Haciendo caso omiso de Dick, que dormía al otro lado de la pared, pero que no era importante, ya que había sido derrotado hacía mucho tiempo, Moses saltó el muro de la veranda y fue a caer sobre un charco de lluvia que le salpicó hasta los hombros, dejándole empapado en un instante. Fue hacia la cabaña del inglés en la inundada oscuridad, chapoteando en el agua que le llegaba hasta las pantorrillas. Miró hacia dentro. Era imposible ver nada, pero podía oír; conteniendo el aliento, escuchó, atento, a través de la lluvia la respiración del inglés. Pero no pudo oír nada. Se agachó para cruzar el umbral y se acercó sin ruido hasta la cama. Su enemigo, al que había burlado, estaba durmiendo. El nativo se volvió con desdén y volvió a la casa. Pareció querer pasarla de largo, pero cuando llegó a la altura de la veranda, se detuvo, apoyó la mano en el muro y miró hacia dentro. La noche era tan oscura que no vio nada.
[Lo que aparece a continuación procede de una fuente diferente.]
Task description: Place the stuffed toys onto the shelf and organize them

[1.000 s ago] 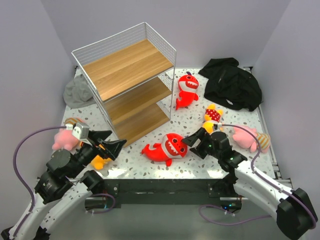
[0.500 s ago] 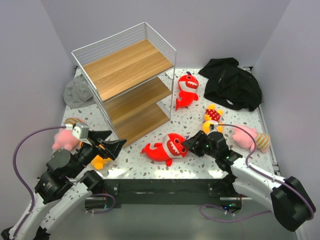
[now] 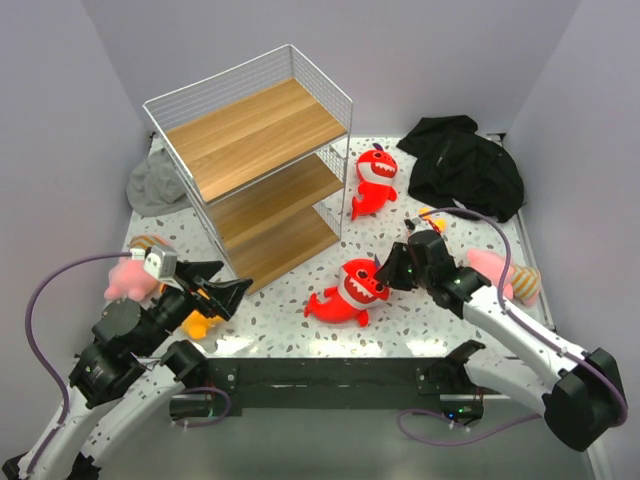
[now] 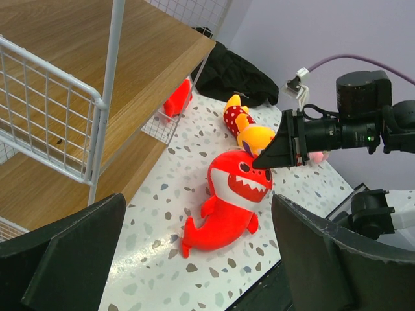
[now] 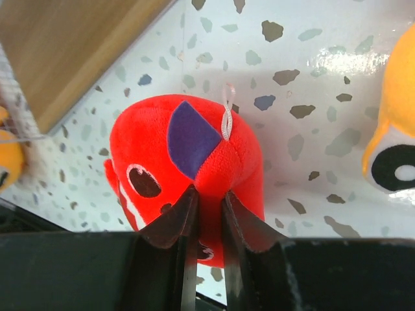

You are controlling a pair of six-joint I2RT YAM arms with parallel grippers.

Esperó a que el acuoso reflejo de un relámpago iluminase por última vez la pequeña casa, la veranda, el bulto informe de Mary sobre los ladrillos y los perros que se movían inquietos a su alrededor, gimiendo todavía con suavidad, indecisos. Llegó el relámpago: un prolongado destello de luz, como un amanecer lluvioso. Y aquél fue su último momento de triunfo, un momento tan perfecto y completo que eliminó la urgencia de cualquier pensamiento de huida, dejándole indiferente. Cuando volvió la oscuridad, retiró la mano del muro y caminó despacio bajo la lluvia hacia el chaparral, aunque es imposible decir qué sentimientos de dolor, piedad e incluso afecto humano no correspondido componían la satisfacción de su venganza porque, cuando había caminado unos doscientos metros por el empapado chaparral, se detuvo, d media vuelta y se apoyó en un árbol, sobre un hormiguero. Y allí permanecería hasta que sus perseguidores, a su vez fueran a buscarle.